Three recent papers recently published in The Lancet, and a further study in The Lancet Neurology, show that it is variability in patients’ blood pressure that is more likely to predict the risk of a stroke than a high average or usual blood pressure level.
The results of the studies, led by Professor Peter Rothwell and colleagues at the University of Oxford, some of whom are supported by the Oxford NIHR Biomedical Research Centre, have major implications for the diagnosis and treatment of high blood pressure in prevention of stroke and heart disease.
‘Raised blood pressure, or hypertension, accounts for over 50% of the risk of stroke and other vascular events in the population,’ says Professor Rothwell of the Department of Clinical Neurology.
‘It has long been believed that it is the underlying average blood pressure that determines most of the risk of complications from hypertension and all of the benefit from the drugs that are used to lower blood pressure. The work that we have done shows that this hypothesis is only partly true – at least when it comes to stroke, the most common complication of hypertension,’ he adds.

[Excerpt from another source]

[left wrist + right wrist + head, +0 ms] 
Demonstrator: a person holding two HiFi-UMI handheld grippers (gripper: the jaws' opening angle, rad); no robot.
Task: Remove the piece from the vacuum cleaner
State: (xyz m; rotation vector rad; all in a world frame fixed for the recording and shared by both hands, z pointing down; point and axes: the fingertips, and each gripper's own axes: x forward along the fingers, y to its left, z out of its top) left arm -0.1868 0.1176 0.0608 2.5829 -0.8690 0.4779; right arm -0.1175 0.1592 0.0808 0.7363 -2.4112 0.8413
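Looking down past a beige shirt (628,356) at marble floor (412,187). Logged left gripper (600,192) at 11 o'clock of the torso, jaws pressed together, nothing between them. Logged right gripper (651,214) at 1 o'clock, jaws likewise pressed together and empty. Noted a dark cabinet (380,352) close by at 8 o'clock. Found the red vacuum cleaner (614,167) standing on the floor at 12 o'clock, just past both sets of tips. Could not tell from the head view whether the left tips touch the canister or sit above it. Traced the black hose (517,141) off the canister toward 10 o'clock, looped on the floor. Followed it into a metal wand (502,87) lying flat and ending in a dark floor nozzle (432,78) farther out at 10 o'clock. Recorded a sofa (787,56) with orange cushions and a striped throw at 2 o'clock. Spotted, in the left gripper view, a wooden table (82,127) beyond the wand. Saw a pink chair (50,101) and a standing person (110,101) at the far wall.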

In the four papers, Professor Rothwell and colleagues show that variability in blood pressure is important as well as a raised average blood pressure.
Raised blood pressure, or hypertension, accounts for over 50% of the risk of stroke and other vascular events in the population.
‘We have shown that it is variations in people’s blood pressure rather than the average level that predicts stroke most powerfully. Occasional high values, and what might be called episodic hypertension, carry a high risk of stroke. Previously, such fluctuations were considered to be benign and uninformative,’ says Professor Rothwell.